Required work:
Below are records. Find each line in them that holds the word "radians" and copy it.
------
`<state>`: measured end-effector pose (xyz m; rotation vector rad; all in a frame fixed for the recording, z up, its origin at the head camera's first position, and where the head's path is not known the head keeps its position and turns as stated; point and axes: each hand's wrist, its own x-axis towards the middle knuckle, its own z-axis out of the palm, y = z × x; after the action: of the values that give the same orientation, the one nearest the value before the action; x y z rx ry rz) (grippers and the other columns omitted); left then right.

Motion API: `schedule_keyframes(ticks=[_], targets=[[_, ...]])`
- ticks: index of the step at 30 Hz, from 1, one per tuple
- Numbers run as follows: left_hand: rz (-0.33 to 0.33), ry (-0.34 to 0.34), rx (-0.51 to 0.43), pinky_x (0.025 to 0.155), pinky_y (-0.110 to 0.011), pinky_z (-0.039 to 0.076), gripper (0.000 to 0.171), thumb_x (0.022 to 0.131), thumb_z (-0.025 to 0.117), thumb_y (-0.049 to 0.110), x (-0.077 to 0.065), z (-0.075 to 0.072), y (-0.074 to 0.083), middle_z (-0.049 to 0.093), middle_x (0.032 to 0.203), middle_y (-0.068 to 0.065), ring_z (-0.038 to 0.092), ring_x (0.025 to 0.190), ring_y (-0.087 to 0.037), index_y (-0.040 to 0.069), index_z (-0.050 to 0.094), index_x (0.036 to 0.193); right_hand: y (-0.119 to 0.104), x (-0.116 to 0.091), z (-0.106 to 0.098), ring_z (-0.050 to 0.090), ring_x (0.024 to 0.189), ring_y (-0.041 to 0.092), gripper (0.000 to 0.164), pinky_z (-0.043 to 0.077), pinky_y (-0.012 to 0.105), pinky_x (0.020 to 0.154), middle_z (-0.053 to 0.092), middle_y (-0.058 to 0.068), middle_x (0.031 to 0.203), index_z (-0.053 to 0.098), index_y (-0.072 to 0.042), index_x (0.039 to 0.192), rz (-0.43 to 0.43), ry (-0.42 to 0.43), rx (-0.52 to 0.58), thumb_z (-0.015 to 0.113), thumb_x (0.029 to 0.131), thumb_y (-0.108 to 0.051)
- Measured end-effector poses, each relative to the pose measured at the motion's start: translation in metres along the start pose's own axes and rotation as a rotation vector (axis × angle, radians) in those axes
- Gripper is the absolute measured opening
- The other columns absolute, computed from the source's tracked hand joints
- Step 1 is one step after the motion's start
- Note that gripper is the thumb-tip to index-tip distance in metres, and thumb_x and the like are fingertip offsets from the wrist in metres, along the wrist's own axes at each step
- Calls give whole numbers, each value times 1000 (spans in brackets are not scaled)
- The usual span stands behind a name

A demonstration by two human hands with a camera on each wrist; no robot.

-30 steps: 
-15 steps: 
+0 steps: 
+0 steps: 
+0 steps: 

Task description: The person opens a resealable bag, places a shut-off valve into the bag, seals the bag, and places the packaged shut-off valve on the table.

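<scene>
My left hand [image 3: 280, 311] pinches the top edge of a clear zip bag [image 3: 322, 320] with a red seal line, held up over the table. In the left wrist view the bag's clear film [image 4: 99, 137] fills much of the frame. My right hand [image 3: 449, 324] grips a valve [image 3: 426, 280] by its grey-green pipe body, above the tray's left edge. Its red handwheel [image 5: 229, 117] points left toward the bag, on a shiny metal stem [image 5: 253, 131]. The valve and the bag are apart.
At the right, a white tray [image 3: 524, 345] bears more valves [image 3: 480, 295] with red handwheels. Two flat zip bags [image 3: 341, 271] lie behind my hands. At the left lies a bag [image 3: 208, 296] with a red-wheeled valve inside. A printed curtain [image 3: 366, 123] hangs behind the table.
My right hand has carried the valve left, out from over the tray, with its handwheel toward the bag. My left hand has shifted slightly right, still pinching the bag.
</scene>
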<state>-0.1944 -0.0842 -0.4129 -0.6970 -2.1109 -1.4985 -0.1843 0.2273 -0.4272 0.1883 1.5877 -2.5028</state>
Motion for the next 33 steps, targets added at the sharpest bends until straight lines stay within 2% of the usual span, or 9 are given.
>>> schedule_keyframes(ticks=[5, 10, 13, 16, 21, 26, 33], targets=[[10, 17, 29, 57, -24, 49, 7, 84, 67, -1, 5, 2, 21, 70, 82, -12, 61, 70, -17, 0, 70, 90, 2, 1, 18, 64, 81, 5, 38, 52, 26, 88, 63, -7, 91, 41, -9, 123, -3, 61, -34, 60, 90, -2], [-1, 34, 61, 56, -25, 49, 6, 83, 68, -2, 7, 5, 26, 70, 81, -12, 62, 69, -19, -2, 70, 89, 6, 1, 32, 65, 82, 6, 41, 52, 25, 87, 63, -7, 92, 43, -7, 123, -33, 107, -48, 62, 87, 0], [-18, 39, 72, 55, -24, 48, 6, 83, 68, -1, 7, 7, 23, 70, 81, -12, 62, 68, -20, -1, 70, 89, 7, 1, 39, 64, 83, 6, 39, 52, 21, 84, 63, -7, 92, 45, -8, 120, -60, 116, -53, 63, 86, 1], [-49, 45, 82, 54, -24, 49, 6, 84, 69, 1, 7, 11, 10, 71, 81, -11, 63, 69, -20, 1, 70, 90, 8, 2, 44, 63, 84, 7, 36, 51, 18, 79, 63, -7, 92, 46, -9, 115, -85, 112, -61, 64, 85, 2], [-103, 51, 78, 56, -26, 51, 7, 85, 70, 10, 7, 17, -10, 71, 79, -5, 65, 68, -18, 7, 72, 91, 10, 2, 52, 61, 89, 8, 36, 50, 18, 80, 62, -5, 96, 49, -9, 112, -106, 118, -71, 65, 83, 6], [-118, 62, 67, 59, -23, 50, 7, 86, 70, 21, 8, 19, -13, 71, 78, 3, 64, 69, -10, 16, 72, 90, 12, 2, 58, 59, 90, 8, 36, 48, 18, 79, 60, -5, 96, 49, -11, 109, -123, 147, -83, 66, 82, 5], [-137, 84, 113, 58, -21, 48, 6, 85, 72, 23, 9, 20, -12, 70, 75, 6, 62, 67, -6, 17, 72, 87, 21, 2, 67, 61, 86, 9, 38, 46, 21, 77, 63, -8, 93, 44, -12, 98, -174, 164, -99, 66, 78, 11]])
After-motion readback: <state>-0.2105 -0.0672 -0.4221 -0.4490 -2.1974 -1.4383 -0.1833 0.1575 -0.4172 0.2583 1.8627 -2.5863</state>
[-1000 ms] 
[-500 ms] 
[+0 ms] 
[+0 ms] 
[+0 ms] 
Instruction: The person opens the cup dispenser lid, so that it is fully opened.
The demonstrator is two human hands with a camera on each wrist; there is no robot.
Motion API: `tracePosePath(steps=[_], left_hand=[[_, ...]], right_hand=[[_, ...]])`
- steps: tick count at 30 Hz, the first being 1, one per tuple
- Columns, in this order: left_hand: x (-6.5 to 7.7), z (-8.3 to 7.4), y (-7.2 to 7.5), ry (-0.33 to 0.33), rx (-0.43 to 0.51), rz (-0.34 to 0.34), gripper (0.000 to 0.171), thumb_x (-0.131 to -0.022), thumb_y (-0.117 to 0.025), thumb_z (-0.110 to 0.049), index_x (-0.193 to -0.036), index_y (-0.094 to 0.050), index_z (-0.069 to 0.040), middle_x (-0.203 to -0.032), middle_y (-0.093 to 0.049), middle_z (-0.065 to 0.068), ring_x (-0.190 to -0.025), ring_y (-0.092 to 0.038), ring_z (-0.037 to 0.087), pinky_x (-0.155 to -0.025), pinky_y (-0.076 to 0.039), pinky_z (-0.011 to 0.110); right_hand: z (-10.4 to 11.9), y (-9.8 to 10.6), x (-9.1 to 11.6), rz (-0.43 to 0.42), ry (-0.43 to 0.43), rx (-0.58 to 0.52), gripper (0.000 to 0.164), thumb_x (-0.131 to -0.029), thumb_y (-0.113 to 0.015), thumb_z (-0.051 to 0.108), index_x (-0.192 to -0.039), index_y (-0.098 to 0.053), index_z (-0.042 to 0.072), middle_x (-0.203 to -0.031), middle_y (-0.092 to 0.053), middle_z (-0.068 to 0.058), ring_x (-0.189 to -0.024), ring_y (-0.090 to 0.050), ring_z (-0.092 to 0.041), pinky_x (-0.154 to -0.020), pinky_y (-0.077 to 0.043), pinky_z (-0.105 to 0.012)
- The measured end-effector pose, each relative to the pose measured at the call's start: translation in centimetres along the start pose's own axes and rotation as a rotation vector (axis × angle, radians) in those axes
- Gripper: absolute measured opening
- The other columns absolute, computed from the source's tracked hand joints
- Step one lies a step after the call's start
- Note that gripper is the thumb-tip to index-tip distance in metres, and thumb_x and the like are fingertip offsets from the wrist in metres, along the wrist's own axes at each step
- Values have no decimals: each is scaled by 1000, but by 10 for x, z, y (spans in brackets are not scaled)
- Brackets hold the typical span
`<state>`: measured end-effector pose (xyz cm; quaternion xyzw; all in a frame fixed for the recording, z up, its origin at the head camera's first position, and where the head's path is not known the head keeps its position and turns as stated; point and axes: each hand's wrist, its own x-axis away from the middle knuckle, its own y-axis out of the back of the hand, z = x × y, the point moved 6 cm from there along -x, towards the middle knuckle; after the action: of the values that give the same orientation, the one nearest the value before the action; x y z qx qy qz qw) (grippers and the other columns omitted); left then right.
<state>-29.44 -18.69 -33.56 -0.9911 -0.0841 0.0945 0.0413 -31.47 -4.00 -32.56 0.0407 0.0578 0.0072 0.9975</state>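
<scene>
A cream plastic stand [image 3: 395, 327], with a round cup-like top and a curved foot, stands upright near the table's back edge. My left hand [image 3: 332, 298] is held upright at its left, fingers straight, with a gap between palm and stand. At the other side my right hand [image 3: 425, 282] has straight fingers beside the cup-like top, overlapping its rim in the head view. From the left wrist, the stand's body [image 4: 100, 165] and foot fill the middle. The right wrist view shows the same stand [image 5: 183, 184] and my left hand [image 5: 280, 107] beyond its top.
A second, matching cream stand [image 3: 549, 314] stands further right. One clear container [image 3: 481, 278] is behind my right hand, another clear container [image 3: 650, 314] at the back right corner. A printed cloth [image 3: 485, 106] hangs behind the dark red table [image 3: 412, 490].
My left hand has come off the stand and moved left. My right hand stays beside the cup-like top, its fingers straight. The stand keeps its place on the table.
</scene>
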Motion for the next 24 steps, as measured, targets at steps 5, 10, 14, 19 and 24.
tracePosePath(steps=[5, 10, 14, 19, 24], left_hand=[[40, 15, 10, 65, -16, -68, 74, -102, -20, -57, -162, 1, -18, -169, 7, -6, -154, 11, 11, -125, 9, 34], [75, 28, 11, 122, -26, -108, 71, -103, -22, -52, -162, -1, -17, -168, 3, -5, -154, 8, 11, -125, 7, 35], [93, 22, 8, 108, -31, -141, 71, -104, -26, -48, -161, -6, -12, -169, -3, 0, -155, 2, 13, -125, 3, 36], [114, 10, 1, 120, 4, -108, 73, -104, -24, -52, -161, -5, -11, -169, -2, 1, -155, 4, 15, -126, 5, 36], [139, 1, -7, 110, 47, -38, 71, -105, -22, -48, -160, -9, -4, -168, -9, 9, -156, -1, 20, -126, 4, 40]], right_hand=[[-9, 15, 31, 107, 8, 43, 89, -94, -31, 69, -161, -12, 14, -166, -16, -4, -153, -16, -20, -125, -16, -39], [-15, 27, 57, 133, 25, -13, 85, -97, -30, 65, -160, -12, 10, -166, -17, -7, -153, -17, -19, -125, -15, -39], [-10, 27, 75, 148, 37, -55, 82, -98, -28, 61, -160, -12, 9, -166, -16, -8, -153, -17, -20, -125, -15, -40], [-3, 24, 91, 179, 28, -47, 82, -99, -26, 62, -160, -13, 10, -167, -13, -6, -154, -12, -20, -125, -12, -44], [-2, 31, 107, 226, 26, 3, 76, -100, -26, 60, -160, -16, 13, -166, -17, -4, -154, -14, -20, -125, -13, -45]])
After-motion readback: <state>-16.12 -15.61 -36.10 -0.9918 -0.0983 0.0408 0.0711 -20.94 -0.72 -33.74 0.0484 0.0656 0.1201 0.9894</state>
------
Solution to the exercise:
- Measured end-effector poses, each relative to the pose measured at the motion's start: translation in metres along the start pose's own axes and rotation as a rotation vector (axis × angle, radians) in those axes
- The measured end-effector pose, each relative to the pose measured at the call's start: translation in centimetres along the start pose's own axes and rotation as a rotation vector (axis × angle, radians) in those axes

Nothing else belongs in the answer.